Thursday, February 21, 2013

Never Strong Enough...Overcoming Betrayal 02/28 by Never Strong Enough | Blog Talk Radio

Never Strong Enough...Overcoming Betrayal 02/28 by Never Strong Enough | Blog Talk Radio

Tune in Next Thursday 2/28/13 at 6pm pst for PART III in the Relationship Series with Special Guest: Bishop Pierre D. Chambers.

Dealing with identity, suicide, relationships, and personal belief, God still had his hand on Chambers, despite the abuse. His story is one of personal change and spiritual pilgrimage, with both its discouraging failures and its deeply satisfying successes.

Join us for the journey!

The Strength to Let Go

Simply put...you have to go and listen to this archived show about letting go of people/situations/experiences that are holding you back from your purpose in life.

http://www.blogtalkradio.com/never-strong-enough/2013/02/22/never-strong-enough

Ultimately you must understand that God made you to be successful. He designed you perfectly to live your best life. Allowing others, including ourselves, to act as road blocks in our lives is not what He meant for us. I don't want to give you too much, but listen to the show by following the link above, then come back and let's discuss any questions or comments you may have.

Let's figure out what's holding you back and focus on breaking it down!
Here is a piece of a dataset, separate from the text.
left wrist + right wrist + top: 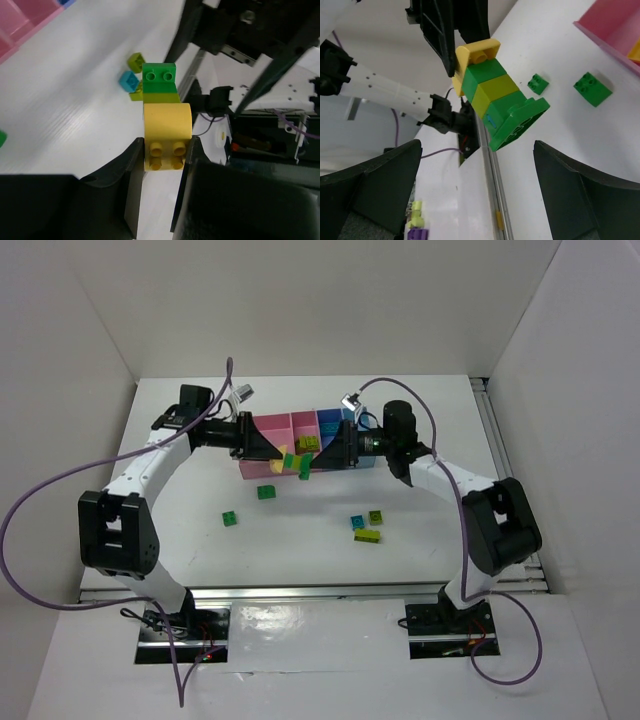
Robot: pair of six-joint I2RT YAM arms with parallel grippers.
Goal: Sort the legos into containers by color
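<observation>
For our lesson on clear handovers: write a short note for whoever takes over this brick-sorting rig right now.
Left gripper: shut on the stack, gripping its yellow end, held off the table by the bins.
Right gripper: open, empty, facing the stack's green end.
Table: two green bricks, a cyan brick and two lime bricks lie loose.
Done: one olive-lime brick seems to sit in a pink bin.
Left: pull the stack apart and bin every brick by colour.
</observation>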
Wednesday, February 20, 2013

Would You Go Back?

Today, I am seeking opinions. It's not very often that I do this, simply because I generally don't like what other people say. I am learning, however, to let go of the reigns a little bit and let people into my comfort zone.

So, here it goes:

I am highly considering joining the ranks of such ladies as Liz Taylor and Marie Osmond. I have been on a popular dating site for a while now. I have had some very..uh..interesting experiences during this process. Recently, I logged on and saw the face of my ex-husband staring back at me. He had been viewing my profile. Now, although he and I have a seven year old son together, I haven't spoken to this man in years!

Because I have gone through many forms of healing and growth, I no longer harbored any ill-placed feelings toward him. My only wish was that, despite what I've said to him in the past, he had stayed in our son's life. I decided to leave him a message to let him know how I felt about our history. I told him that I apologize for severely mistreating him, for not loving him, for toying with his emotions, and for ultimately having a son knowing I didn't really want him around. I told him of my growth and let him know that I took most of the blame for the deterioration of our marriage. The problem was that I knew, going in, that I should not have married him. I didn't love him, I didn't have the patience for what I deemed to be stupidity on his part, and I wanted to be in control of everything yet became very vicious toward him because I felt like the man in our relationship. Honestly, he just didn't have a chance.

Shortly after him having viewed my profile, I saw him on Facebook. We exchanged a few messages and ultimately phone numbers and have been speaking very regularly ever since. He has since moved back to our home state which is 3,000 miles away, but talks about moving back here soon. He mentioned to me, the other day, that our converstions have stirred his emotions back up and that he is still in love with me. He swears that he wants to be back in our lives without fail this time.

My Thoughts...

He seems to have also grown and matured and does not sound like a complete idiot to me anymore. He is developing his own catering company and seems to be much more focused and business oriented than ever before. My son's behavior is atrocious, and I feel as though he really needs his father in his life for multiple reasons. Most of all though, I HATE the dating scene. I am so far over trying to get to know new people, learn their ways and behaviors, understand their level of crazy. I've had quite enough of all of that. This man already knows me and I know him. We have known each other for ten years, have lived together and have a son. Most importantly, I know that he will treat me like a queen and not only do I deserve that, but I am extremely tired of being alone.

My Fears...

I am afraid of me. Although I have grown and changed spiritually and emotionally, I have healed from my traumas, and I have replaced the old me with a much calmer, nicer, more caring version, I wonder if there will be something about him that will awaken the dead and bring that part of me back. If anyone, he would definitely be able to do it.

My Questions to You...

Would you be able to trust that this person could truly love you after having treated them so badly?
Do you believe that the past should stay in the past no matter what?
Do you believe that people come in and out of your life for reasons beyond your control?
Would you consider it settling to re-enter into a relationship with him?
and finally...
Would you go back?

Tuesday, September 11, 2012

ACCEPT YOURSELF & OTHERS WILL TOO!

I wrote this for a specific purpose, but I saw it fit to use as a blog topic. Most of you won't comment out of fear or denial. For me, transparency is best!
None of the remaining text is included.